Analyzing the Election

While the Republicans did not win the presidency, this election was far from a loss for them. With gains in the House and a strong chance at winning the Senate, the Republican ideology is far from lost and shows promise for the future.

Graphic by Cate Roser ’21/Staff

Despite running against a media that aggressively smeared him, Donald Trump managed a remarkably successful campaign. Trump won levels of support among Latinos, African Americans, and Jews unheard of for a Republican in decades. For example, the heavily Latino and Jewish congressional district 27 of Florida, which includes Miami, voted for a Republican congresswoman, and almost voted for Trump: 51-48 percent. Half of Florida Latinos voted for Trump, and over a third voted for Trump nationally. For comparison, Hillary Clinton carried the district by twenty percentage points. Former swing states Ohio, Iowa, and Florida—all states won by Barack Obama—became red states. States once considered part of the Blue Wall—Pennsylvania, Michigan, Wisconsin, and, to a lesser degree, Minnesota—have now solidified their swing state statuses. It was thought that Trump carrying these states in 2016 was nothing more than just poor campaigning by Hillary Clinton. But each of these states were still incredibly close. Additionally, many so-called statisticians thought that Texas was in play this election, but Trump managed to hold Texas by a sizable margin. Poll after poll was wrong again, often by double digit margins; clearly little had been fixed from 2016. But Trump’s remarkable success against a predicted Biden sweep pales in comparison to the real winners of the election: House and state Republicans.

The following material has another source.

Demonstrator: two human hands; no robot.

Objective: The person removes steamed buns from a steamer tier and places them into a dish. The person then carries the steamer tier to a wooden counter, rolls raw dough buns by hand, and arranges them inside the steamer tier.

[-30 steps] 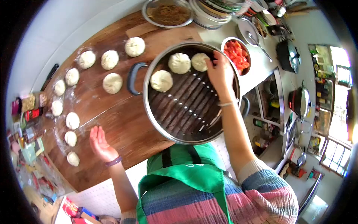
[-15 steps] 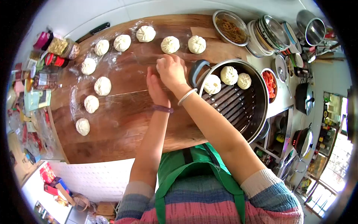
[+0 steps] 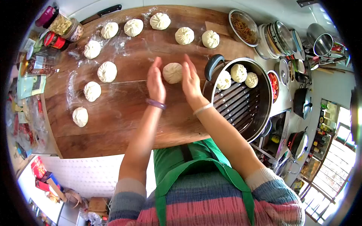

Not a single Republican incumbent lost an election in the House. In addition, Republicans have netted ten seats in the House, and are currently leading in the final two seats to be called—both Democratic districts. Republicans also managed to hold on to every previously held state legislature, on top of flipping two chambers. With redistricting coming up, Republicans may be able to create better election maps for themselves. Republicans also managed to hold every governor race and flip Montana’s governor red. Republican success down the ticket shows that the election was neither a blue wave nor a referendum against conservative principles. 

Trump, however, will one day end up the biggest winner. He will be treated the same way George W. Bush is now. George W. Bush was treated terribly by the media, called a war criminal, an idiot, and even a Nazi. But the moment the next Republican came along, the media was quick to call the newest Republican a racist, or some other sort of “ist.” The media almost immediately took back their comments on Bush, who suddenly became a “calm, rational, normal” conservative. The same thing happened with John McCain and Mitt Romney. It has also happened to George H.W. Bush and Ronald Reagan, who were both ridiculed by Hollywood and the media. The Democrat-led Lincoln Project praised H.W. Bush, and Obama praised Reagan. Suddenly they became “normal” once a new Republican came along. Just as George W. Bush is now celebrated in comparison to Trump, so too will Trump one day be considered “rational” in comparison to future Republicans: as is already happening with Ted Cruz, Marco Rubio, and Nikki Haley. Of course, this will not be the case if Trump runs again, but FiveThirtyEight statistician Nate Silver might lose some more hairs over screwing up another election prediction.